Mehigan is also deeply worried about her future prospects. “I’m not really sure what I’m going to do,” she says. “I think I might move down south and just be done with Belfast because I don’t really have anything keeping me here now.”
Recent reshuffles of departments at Stormont have added to a confusing lack of accountability. Huck contacted both the Department of Infrastructure and the newly-coined Department of Communities to ask about provisions of affordable spaces for artists in the capital, but neither of them assumed responsibility. In a statement given to Huck, Belfast council claim, in spite of this, that the response to the fire is “multi-agency”. They added: “We continue to work with the businesses and artists impacted by the fire to offer practical help around insurance and legal issues, as well as helping businesses find alternative premises. In April 2022, council opened a new funding scheme called Support for Artist Studios and Maker Spaces for artist led organisations to provide financial and development support for this sector. We are also conducting a strategic review of artist studios and maker-spaces in Belfast to identify long-term, financing options for appropriate, sustainable accommodation to support the city’s art and cultural sector.”
Over the course of the past years, fires have damaged other historic buildings in Belfast – in 2018, a team of over 80 firefighters worked to stop a blaze at a Primark store, and another blaze in March this year left a hotel in the city centre closed for months to deal with the damage. Non-profit Belfast Buildings Trust called the most recent fire – which borders Belfast’s controversial gentrification project, the so-called “Tribeca” – a “tragedy”, and is demanding civic action to prevent more of the same.

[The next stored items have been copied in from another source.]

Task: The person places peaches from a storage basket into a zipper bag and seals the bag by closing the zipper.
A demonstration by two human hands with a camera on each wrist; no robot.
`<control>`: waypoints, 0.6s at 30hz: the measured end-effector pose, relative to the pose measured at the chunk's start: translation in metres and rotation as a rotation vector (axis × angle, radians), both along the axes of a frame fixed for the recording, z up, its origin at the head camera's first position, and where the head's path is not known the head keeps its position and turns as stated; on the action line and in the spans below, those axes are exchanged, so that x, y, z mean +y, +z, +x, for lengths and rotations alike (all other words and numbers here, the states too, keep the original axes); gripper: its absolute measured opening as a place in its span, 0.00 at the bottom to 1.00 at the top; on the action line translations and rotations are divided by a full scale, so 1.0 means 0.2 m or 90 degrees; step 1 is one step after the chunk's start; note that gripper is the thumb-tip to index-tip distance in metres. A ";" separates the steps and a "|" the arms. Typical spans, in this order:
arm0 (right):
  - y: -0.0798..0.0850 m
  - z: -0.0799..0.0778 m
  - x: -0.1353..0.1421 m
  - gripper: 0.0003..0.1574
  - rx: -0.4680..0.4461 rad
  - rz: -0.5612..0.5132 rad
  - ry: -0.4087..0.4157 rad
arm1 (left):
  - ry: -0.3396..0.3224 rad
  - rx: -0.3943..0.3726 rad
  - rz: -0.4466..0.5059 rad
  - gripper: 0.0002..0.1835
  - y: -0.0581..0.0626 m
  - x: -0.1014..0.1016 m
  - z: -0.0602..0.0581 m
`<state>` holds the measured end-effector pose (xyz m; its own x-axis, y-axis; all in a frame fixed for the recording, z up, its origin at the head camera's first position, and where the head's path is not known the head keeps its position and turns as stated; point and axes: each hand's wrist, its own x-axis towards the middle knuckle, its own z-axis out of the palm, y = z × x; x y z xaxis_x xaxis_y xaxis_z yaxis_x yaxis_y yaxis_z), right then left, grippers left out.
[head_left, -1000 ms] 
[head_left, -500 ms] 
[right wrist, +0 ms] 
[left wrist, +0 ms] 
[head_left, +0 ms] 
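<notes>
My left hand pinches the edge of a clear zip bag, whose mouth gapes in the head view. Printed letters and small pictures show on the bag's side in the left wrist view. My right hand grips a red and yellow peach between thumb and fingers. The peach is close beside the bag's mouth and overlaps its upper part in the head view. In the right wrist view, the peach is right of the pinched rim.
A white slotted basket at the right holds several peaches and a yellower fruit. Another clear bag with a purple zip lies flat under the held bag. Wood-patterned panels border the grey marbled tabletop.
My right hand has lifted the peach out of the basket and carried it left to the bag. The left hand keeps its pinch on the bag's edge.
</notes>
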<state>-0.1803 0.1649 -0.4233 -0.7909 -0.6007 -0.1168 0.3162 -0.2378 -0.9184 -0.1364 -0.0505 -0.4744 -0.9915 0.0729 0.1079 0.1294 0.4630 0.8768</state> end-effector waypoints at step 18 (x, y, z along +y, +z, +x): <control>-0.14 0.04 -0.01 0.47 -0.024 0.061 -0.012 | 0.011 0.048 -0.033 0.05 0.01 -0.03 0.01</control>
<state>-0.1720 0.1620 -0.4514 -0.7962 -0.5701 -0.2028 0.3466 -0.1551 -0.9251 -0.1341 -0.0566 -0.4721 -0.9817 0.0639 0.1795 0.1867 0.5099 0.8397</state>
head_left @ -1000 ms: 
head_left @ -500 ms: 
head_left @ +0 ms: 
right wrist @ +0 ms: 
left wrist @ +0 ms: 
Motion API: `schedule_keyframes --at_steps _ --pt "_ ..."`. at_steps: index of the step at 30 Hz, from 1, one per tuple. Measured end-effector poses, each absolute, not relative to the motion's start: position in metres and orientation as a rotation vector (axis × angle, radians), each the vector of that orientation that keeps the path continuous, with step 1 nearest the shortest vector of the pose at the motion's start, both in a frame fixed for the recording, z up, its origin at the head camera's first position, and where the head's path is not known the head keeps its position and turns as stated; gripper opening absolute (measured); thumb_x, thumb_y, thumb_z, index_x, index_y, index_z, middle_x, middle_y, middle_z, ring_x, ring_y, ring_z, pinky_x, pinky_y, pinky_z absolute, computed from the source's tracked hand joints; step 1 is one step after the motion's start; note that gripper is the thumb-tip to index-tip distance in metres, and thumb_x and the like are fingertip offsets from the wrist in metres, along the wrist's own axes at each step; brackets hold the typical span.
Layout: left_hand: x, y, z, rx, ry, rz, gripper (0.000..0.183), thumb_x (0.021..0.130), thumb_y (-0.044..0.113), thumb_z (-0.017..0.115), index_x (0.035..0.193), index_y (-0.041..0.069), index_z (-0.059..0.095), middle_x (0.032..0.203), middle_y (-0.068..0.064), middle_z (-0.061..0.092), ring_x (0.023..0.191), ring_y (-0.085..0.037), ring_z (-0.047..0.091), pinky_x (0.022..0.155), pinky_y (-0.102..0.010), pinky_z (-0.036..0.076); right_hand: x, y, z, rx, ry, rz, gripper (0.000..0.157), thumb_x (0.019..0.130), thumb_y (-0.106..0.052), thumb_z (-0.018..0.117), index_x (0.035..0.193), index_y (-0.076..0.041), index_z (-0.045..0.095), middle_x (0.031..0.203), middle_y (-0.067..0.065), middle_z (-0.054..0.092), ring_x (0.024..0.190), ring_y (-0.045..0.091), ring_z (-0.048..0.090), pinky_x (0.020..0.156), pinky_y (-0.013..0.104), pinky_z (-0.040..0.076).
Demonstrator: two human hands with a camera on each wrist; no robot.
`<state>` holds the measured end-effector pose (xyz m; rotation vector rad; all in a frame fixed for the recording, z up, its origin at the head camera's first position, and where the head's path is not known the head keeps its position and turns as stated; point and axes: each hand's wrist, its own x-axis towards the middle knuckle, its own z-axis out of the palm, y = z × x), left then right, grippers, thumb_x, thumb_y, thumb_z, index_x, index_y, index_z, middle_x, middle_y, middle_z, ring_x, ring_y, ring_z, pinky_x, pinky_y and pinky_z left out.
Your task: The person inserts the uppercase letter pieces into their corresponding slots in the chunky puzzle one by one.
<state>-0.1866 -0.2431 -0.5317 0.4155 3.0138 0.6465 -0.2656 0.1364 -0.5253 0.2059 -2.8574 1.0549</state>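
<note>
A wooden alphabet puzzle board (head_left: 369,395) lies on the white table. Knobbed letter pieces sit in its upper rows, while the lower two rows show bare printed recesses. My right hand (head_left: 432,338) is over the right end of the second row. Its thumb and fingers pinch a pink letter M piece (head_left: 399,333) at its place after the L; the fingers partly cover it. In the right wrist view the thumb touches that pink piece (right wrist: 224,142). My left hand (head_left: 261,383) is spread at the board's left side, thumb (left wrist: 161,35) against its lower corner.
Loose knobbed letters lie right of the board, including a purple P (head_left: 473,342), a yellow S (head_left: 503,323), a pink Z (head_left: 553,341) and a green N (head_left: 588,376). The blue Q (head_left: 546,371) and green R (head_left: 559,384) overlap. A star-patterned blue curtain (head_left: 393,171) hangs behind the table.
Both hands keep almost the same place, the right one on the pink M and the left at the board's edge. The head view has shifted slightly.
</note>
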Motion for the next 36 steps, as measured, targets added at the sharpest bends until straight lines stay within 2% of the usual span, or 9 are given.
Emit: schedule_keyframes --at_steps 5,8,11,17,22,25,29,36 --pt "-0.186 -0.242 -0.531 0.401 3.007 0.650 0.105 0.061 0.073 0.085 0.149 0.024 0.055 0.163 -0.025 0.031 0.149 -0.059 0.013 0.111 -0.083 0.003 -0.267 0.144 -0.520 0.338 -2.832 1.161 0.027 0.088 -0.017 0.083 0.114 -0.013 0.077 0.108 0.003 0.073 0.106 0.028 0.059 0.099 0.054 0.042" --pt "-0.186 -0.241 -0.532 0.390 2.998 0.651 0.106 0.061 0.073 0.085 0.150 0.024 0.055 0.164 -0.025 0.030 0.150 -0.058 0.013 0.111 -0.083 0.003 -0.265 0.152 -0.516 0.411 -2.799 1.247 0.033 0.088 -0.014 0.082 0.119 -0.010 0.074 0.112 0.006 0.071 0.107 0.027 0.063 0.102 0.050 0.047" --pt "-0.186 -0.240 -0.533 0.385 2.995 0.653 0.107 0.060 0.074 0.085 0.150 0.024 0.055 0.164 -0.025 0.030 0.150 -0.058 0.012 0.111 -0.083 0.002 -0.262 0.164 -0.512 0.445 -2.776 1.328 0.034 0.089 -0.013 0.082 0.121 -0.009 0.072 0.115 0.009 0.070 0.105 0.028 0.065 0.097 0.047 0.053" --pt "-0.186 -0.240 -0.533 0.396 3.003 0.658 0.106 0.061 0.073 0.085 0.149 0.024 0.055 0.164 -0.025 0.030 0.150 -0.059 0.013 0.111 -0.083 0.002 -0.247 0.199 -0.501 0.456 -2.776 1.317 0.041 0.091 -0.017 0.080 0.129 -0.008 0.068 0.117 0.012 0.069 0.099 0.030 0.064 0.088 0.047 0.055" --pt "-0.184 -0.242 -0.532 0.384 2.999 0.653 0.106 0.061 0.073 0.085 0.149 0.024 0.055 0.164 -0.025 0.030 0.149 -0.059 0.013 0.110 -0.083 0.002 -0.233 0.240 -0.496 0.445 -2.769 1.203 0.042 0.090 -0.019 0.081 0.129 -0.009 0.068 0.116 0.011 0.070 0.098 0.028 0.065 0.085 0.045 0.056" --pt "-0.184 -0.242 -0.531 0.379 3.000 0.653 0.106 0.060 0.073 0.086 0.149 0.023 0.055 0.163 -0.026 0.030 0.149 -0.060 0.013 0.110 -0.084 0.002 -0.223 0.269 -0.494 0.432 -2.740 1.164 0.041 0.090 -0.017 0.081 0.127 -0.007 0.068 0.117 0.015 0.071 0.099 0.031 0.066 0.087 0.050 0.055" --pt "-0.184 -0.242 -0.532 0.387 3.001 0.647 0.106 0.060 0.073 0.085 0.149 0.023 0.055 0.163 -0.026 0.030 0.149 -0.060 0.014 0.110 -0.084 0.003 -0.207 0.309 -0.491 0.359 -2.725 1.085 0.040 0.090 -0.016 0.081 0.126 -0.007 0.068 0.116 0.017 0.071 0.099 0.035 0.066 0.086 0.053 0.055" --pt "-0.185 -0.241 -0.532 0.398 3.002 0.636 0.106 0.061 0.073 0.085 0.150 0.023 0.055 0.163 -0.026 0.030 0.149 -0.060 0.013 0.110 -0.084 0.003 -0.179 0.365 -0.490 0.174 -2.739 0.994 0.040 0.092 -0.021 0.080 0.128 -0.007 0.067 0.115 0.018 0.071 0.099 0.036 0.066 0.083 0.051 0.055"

“It was one of the last few buildings for creatives that had, like, heating and plumbing”, says Mehigan. Makem notes that “Large property developments seem to be so flammable,” before calling that “speculation”. But what is factual, she says, is that artists in Belfast are being priced out of the city, “regardless of their awards or contributions”.
“It’s a tale as old as time,” Makem adds. “Artists come in to enliven the city and add to its culture, and once that has spiked enough interest for corporate development – they’re cast aside.”
Pity Party will take place at The Black Box on 4 November 2022.